Some lines below hold "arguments". Pick them out and copy them.
-- Records follows --
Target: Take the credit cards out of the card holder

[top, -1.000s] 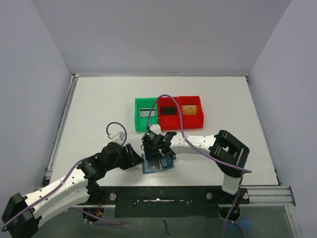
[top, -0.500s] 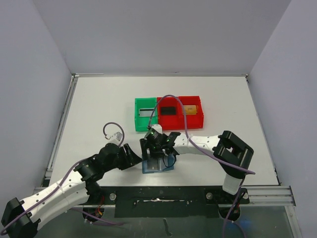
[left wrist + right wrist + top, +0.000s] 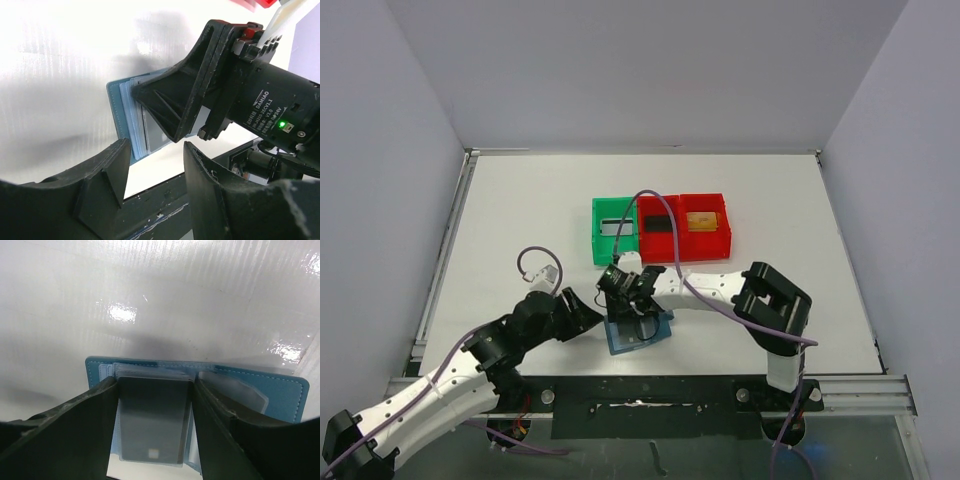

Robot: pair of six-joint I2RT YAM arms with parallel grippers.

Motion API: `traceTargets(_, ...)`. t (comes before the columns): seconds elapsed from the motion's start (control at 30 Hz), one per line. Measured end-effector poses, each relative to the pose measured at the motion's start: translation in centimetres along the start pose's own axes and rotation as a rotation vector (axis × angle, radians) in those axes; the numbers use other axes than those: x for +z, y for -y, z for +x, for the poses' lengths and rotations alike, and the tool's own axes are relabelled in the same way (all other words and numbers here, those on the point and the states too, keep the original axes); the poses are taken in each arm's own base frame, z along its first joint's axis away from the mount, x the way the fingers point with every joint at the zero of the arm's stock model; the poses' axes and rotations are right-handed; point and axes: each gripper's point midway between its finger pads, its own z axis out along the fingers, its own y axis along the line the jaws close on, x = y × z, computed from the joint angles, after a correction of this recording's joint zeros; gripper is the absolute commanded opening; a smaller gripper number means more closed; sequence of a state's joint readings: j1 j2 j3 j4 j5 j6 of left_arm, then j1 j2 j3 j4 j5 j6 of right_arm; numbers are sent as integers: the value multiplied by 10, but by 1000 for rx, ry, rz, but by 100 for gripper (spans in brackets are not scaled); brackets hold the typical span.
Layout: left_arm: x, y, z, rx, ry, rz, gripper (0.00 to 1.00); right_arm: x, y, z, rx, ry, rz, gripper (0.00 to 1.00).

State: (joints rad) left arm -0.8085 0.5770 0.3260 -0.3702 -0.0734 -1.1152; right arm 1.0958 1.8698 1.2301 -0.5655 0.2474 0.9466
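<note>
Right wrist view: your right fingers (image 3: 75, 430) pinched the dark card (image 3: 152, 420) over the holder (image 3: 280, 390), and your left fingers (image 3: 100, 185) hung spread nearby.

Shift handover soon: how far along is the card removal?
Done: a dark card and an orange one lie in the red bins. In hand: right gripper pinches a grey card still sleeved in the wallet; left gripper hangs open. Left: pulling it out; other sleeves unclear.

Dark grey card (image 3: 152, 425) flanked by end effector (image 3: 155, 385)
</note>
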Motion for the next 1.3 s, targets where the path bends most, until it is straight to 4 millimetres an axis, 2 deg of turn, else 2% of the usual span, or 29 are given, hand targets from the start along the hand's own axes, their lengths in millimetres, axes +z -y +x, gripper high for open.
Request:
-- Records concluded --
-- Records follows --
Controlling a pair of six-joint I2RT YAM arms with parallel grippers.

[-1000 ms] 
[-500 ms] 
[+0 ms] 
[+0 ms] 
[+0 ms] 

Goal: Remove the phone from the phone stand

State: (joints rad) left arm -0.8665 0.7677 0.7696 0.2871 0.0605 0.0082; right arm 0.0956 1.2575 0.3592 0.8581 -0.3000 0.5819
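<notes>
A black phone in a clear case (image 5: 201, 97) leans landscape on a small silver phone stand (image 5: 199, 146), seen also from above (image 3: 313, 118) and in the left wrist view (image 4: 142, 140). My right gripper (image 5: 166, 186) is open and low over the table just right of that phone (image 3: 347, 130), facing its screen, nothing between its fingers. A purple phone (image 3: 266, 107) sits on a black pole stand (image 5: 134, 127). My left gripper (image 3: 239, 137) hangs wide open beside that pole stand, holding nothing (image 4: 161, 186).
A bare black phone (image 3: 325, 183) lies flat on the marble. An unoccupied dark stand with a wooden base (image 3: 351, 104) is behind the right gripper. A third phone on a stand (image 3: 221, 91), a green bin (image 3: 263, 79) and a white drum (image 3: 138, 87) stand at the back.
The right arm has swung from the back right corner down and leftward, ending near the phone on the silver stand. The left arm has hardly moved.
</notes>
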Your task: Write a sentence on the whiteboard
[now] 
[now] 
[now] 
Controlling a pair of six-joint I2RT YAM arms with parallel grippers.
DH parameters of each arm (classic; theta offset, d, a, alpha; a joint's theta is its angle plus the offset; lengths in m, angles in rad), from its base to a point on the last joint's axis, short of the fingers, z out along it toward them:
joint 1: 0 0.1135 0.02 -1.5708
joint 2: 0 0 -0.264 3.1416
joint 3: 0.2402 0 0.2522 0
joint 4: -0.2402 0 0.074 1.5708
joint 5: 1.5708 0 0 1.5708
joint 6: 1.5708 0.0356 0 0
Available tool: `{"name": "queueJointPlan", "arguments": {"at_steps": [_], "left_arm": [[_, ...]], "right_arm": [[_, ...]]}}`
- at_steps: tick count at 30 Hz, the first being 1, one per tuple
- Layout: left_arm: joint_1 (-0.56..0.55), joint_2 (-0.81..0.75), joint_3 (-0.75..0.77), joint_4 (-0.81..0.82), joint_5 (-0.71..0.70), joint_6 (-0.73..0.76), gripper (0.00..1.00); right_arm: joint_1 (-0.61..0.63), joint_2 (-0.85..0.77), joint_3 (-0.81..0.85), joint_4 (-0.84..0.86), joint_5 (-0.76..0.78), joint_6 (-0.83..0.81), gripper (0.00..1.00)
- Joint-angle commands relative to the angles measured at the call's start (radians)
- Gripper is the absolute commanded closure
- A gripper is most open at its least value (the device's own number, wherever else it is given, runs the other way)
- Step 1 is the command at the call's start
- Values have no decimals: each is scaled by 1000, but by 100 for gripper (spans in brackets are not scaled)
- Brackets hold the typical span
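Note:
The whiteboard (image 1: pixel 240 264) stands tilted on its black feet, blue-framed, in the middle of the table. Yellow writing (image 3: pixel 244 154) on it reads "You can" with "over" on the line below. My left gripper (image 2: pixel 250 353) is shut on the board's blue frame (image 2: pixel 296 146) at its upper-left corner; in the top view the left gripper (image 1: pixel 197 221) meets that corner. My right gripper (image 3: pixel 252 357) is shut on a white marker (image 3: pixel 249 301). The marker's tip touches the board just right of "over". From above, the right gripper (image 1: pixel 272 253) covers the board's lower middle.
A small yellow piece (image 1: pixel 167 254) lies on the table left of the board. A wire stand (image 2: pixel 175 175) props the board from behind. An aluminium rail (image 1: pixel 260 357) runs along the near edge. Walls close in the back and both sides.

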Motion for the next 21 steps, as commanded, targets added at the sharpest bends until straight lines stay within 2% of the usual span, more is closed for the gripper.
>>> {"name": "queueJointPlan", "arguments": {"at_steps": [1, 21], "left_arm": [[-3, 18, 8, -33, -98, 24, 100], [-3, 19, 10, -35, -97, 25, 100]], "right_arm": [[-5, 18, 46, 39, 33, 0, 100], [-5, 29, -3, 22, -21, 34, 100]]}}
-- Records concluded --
Solution to the exercise —
Available tool: `{"name": "queueJointPlan", "arguments": {"at_steps": [_], "left_arm": [[_, ...]], "right_arm": [[_, ...]]}}`
>>> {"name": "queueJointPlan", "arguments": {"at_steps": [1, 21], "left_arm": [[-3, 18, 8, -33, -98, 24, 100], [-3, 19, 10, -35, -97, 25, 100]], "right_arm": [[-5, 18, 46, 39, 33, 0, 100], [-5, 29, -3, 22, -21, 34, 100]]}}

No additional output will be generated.